Skip to content

Processing data for use in the georeferencing tool Georg

License

Notifications You must be signed in to change notification settings

Naturhistoriska/georg-data

Folders and files

NameName
Last commit message
Last commit date

Latest commit

 

History

46 Commits
 
 
 
 
 
 
 
 
 
 
 
 

Repository files navigation

Preparation of data for Georg

This repository contains code for processing datasets before importing them into Georg, a georeferencing tool built on top of Pelias. The data processing is carried out with the workflow management system Snakemake and a few Python scripts.

There are currently two different data pipelines: one for GBIF Sweden datasets and one for Sweden's virtual herbarium.
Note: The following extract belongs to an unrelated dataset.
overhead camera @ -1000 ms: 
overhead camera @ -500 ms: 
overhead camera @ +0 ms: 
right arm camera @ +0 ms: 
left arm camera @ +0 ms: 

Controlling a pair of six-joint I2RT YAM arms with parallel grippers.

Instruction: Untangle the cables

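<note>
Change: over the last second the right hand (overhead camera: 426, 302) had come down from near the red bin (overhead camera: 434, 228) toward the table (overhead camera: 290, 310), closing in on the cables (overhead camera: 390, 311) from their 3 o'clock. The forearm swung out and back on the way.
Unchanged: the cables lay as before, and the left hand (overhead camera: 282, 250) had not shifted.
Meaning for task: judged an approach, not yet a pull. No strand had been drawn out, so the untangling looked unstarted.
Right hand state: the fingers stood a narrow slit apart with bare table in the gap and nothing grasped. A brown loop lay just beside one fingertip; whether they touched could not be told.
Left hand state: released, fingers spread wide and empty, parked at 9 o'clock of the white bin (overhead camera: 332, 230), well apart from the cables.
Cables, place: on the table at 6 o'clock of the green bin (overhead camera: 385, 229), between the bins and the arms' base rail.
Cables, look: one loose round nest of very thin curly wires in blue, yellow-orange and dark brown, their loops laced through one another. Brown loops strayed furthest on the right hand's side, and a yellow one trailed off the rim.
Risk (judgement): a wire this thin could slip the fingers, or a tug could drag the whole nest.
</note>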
For the GBIF workflow, we use Darwin Core archives obtained from http://gbif.se/ipt/. For the time being, three occurrence datasets are downloaded and processed:

nhrs-nrm:GBIF-Sweden, Entomological Collections (NHRS), Swedish Museum of Natural History (NRM). DOI: 10.15468/fpzyjx
s-fbo:GBIF-Sweden, Phanerogamic Botanical Collections (S). DOI: 10.15468/yo3mmu
uppsala-botany:GBIF-Sweden, Botany (UPS). DOI: 10.15468/ufmslw

From Sweden's Virtual Herbarium we use one dataset for socknar (socken in singular) in SQL format. Before processing the dataset, it is exported into a single TSV file. The source data can be obtained from: https://github.com/mossnisse/Virtuella-Herbariet/blob/master/SQL/samhall_district.sql.

Prerequisites

An easy way to get Python working on your computer is to install the free Anaconda distribution.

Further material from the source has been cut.